▼

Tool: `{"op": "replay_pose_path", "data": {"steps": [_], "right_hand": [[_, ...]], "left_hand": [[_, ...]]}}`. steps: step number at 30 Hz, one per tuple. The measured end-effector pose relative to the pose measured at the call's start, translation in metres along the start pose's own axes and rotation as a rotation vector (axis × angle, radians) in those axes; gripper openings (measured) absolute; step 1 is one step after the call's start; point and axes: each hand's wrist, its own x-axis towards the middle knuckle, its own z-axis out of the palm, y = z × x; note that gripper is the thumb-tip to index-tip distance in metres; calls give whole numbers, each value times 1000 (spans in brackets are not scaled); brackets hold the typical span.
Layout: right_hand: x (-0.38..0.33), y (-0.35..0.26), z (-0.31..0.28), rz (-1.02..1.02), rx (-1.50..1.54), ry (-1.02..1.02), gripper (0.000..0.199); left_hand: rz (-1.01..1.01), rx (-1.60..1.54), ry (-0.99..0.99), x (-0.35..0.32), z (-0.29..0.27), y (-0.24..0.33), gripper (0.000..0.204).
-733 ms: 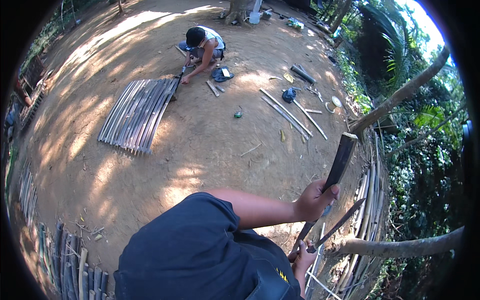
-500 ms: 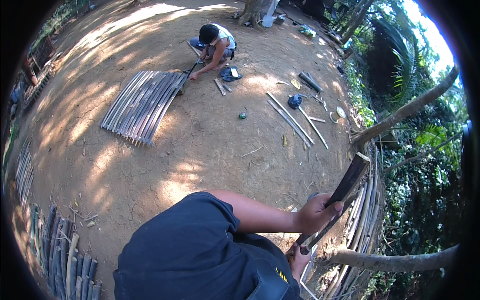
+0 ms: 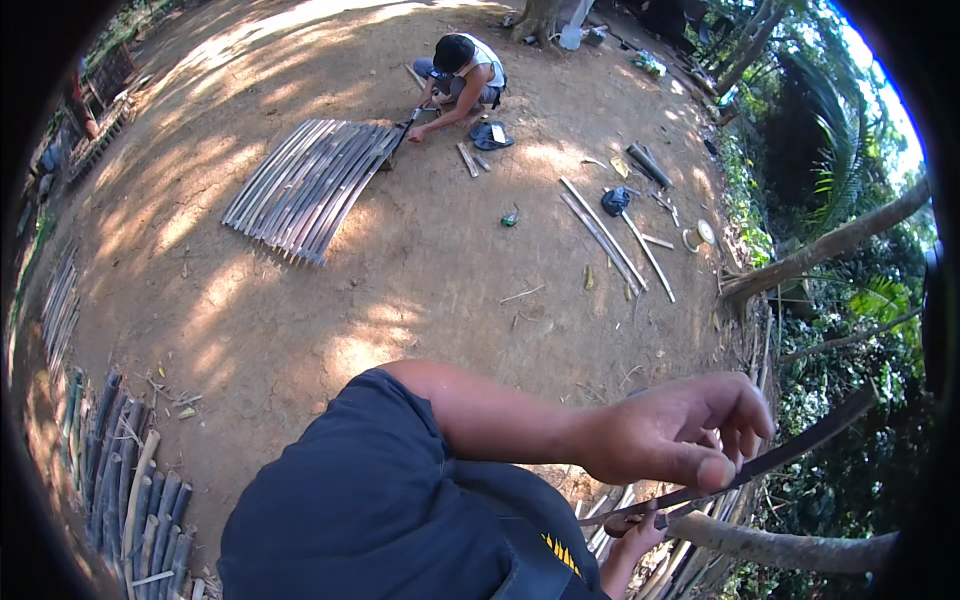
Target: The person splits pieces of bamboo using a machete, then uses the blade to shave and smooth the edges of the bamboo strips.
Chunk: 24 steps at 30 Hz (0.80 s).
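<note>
My left hand (image 3: pixel 685 430) reaches across to the right, fingers curved and apart. Its thumb is just over a long dark split bamboo strip (image 3: pixel 800 440), with no grip on it visible. Lower down, my right hand (image 3: pixel 638 540) has its fingers closed around the strip near its lower end. The strip slants up to the right, seen nearly edge-on. Part of my right hand lies hidden behind the strip and my body.
A bare tree branch (image 3: pixel 790 540) juts in beside my right hand, above stacked poles. Across the ground, a person (image 3: pixel 470 75) crouches at a slatted bamboo panel (image 3: pixel 310 185). Cut poles (image 3: pixel 130 480) are piled at left; loose strips (image 3: pixel 605 240) lie ahead.
My left hand has come off the bamboo and opened. The strip has tipped from steep to a lower slant toward the right. My right hand stays on it, and the whole view has shifted slightly.
</note>
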Motion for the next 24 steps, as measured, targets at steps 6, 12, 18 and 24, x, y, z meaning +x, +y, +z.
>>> {"op": "replay_pose_path", "data": {"steps": [6, 12, 18, 24], "right_hand": [[11, -21, -32, -16, 10, 184, 26], [21, -18, -47, -16, 22, 228, 28], [21, -17, -60, -9, 22, 271, 31], [24, -16, -63, -3, 29, 283, 33]], "left_hand": [[-420, -148, -370, 38, 56, 68, 93], [-238, -220, -606, 25, 62, 59, 105], [-235, -292, -603, 27, 53, 44, 107], [-266, -352, -652, 37, 52, 30, 108]]}}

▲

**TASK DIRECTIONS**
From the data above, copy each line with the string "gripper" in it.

**REPLY**
Tool: `{"op": "replay_pose_path", "data": {"steps": [_], "right_hand": [[_, ...]], "left_hand": [[_, ...]]}}`. steps: step number at 30 Hz, one per tuple. The measured end-effector pose relative to the pose measured at the call's start, translation in metres along the start pose's own axes and rotation as a rotation vector (axis × angle, radians) in those axes; gripper openings (measured) absolute; step 1 is one step after the call's start; point and axes: each hand's wrist, its own x-axis towards the middle knuckle, its own z-axis out of the palm, y = z × x; note that gripper is the thumb-tip to index-tip distance in metres; calls give whole numbers, each value times 1000 (spans in brackets are not scaled); brackets hold the typical span.
Layout: right_hand: x (-0.38..0.33), y (-0.35..0.26), z (-0.31..0.28), rz (-1.02..1.02), rx (-1.50..1.54), ry (-1.02..1.02), gripper (0.000..0.199); left_hand: rz (-1.01..1.01), rx (-1.60..1.54), ry (-0.99..0.99), x (-0.35..0.32), z (-0.29..0.27), y (-0.24..0.33), gripper (0.000..0.204).

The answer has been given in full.